Q:特定の生産者のミカン(いわゆる個選)を仕入れたいので、今までのようにごちゃ混ぜにして選別ラインを通す(いわゆる共選)のでなく、生産者別にラインを通して箱詰めにし、その箱には個人名なり、識別番号なりを入れてほしい。そうすれば、お客様から苦情があったときに、責任の所在が明確になるし、生産者の側でもいいかげんなものを出荷しなくなるのではないか?
農協:個選はやってできないことはないが、大変な手間がかかる。農協では光センサーを新たに設備して、糖度が一定以上のものが揃うようにしているし、酸度も随時検査して、基準値以内の物を揃えて、出荷している。糖度が基準値以内のものでも、酸度が高すぎたり低すぎたりする物は、等級を落としている。したがって、個選をやっても意味がないのではないか?
Q:糖度と酸度が同じであれば、ミカンは皆同じ味なのか? コクはどうなのか? 例えば、酒で言えば、アルコールと水以外にエキス分があって、このエキス分が酒の味を左右するが、ミカンでもアミノ酸とかでんぷんとかいったようなエキス分がコクを左右するのではないか? 生産者や畠によってエキス分も変わってくるはずだ。また、ブラッシングや洗浄、ワックスがけを行えば、どうしても味が落ちる。ノーワックスで出荷してほしい。
農協:確かに糖度と酸度だけでは同じ味とはいえない。エキス分によって味が違う。ノーワックスではどうしても見劣りがして、高値がとりにくい。
Q:個選は手間がかかるというが、他の産地ではすでに行っているところもある。どうしても手間がかかりすぎるというのであれば、全面的に個選にするのではなく、共選と2本立てにしてはどうか?その際には、小売と生産者で相対取引とするが、農協と市場を通すから認めてほしい。  共選物だけではどうしても量販店・大型店に負ける。生産者は農業には大変厳しい時代だというが、小売店にとっても今は大変なときだ。小売店が生き残っているためには、こまめに産地の情報を集め、独自性を打ち出していかなければならない。そのためには、個選が一番いいと思う。ぜひ実現させてほしい。
農協:よくわかった。
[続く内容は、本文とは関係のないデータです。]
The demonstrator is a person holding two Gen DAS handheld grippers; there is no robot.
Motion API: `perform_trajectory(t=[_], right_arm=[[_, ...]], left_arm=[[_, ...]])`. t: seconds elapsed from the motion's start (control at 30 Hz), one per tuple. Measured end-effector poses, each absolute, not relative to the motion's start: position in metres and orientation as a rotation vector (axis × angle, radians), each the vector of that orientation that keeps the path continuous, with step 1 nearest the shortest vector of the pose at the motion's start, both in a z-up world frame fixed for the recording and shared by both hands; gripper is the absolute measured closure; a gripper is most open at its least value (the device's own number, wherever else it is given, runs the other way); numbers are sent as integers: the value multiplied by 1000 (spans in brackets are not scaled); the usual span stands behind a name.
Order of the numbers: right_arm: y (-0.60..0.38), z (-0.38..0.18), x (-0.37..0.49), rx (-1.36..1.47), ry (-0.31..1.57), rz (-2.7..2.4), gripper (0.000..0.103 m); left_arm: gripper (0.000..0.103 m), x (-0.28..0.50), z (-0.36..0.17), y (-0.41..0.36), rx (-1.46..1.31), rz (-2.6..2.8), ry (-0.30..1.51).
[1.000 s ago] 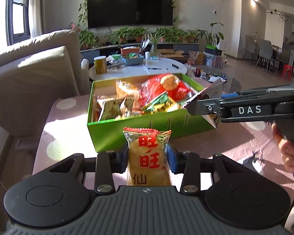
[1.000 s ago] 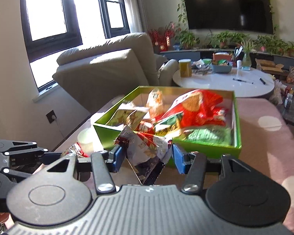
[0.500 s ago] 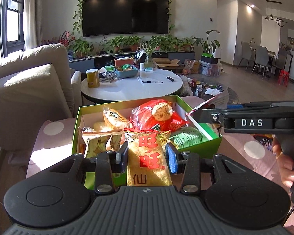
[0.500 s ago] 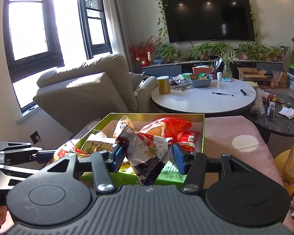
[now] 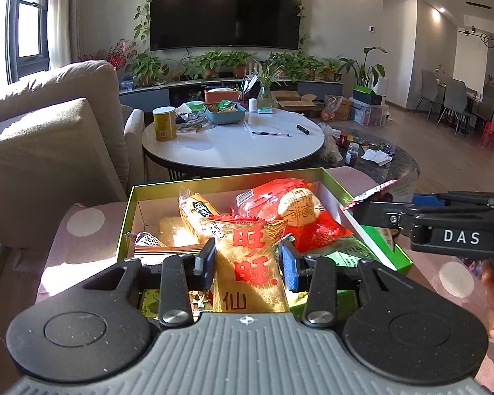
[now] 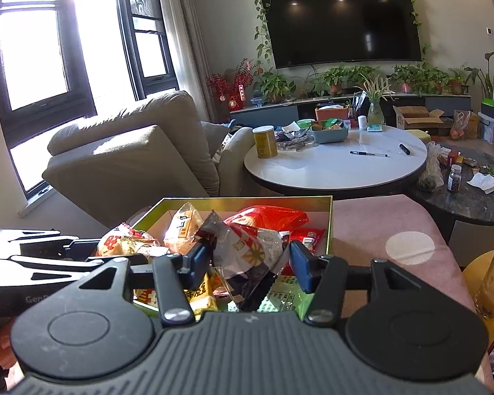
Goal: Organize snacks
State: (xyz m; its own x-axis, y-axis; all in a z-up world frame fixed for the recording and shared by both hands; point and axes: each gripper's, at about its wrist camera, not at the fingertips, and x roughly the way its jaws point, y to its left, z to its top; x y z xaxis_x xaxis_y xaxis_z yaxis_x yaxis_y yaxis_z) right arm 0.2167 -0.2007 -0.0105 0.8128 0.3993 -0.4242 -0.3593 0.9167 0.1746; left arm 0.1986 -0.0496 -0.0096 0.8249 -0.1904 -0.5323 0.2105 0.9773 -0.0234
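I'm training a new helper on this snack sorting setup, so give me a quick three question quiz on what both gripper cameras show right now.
1. True or false: the left gripper carries nothing.
2. What is between the right gripper's pads? A) a pen B) a crinkled silver and red packet C) a yellow can
3. Fill in: the snacks are going into a ___ box.

Key
1. False: it is shut on a yellow snack packet with red characters.
2. B
3. Green; it already holds a large red bag and other packets.
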Motion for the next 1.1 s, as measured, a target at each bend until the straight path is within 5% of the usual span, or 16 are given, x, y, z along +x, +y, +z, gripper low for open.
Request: perform_trajectory(t=[1.0, 1.1], right_arm=[[-203, -22, 253, 135, 563, 329, 23], [-204, -23, 255, 168, 579, 338, 23]], left_arm=[[65, 256, -25, -49, -48, -150, 574], [47, 254, -28, -49, -46, -158, 578]])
宿題にさせてほしい。
 細かい点は違っていると思いますが、大意上記のようなやりとりがありました。で、結論。

 糖度+酸度+α(エキス分?)=私の好きな味


光センサーのミカン(DOS)
 最近、光センサーのミカンが出てきました。確かに、その箱のどれを試食してもバラつきはほとんどありません。小売店にとっても、光センサーのものは評価が安定しているので売りやすいということもあるようです。でも……
 糖度+適度の酸度=各人の食味
 自分は機械を信用せず、市場の試食コーナー?でバカバカ食って、上の公式に当てはめて仕入れしてます。

 光センサーは、糖度だけ保証で適度の酸度は保証なし、と考えるからです。産地の皆さん、果物店の中にはこういう人もいるって、知ってくださいね〜。